Assignment: State, as a single number, how many lines in the data below contain "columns".
═════ Provided data ═════
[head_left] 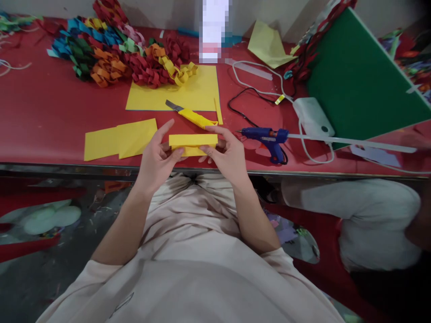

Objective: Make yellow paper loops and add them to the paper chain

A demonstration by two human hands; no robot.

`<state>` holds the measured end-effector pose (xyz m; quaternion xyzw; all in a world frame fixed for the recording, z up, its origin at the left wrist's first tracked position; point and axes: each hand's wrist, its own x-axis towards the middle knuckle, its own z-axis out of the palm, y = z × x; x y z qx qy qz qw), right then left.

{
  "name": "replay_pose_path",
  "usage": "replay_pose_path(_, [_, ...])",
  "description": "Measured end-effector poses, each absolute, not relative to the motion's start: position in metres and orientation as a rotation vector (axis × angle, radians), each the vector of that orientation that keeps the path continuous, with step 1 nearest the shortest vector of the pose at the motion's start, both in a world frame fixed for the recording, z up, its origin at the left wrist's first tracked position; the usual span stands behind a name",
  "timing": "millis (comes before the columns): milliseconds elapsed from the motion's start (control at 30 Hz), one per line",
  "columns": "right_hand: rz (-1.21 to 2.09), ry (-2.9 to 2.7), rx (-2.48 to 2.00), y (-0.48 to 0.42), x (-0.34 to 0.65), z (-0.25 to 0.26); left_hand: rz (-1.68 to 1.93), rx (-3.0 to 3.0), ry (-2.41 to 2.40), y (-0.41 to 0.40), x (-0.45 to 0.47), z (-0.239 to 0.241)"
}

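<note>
Left hand (155, 158) and right hand (231, 157) pinch opposite ends of folded yellow paper (193, 140). Yellow cutter (195, 118) just beyond, glue gun (259, 133) at right, on red worktop (50, 116).

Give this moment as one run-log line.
left hand: holding folded yellow paper | right hand: same paper | red table: yellow cutter, blue glue gun

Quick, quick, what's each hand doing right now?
Left hand: holding the left end of the folded yellow paper, thumb in front.
Right hand: holding the right end of that same paper, thumb in front.
</note>
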<state>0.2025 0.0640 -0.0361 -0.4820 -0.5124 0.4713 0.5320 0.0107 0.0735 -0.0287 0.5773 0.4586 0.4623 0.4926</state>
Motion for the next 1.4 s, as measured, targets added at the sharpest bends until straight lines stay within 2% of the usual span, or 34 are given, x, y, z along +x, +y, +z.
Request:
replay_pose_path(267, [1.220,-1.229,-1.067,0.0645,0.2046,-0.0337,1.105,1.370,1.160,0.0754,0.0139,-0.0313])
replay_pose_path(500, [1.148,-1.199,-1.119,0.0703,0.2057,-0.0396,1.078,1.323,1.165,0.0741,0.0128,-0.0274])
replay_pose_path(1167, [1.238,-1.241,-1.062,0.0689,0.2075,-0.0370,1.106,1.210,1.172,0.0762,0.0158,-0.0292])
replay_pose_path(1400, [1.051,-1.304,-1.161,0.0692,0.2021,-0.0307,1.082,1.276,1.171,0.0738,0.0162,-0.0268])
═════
Response: 2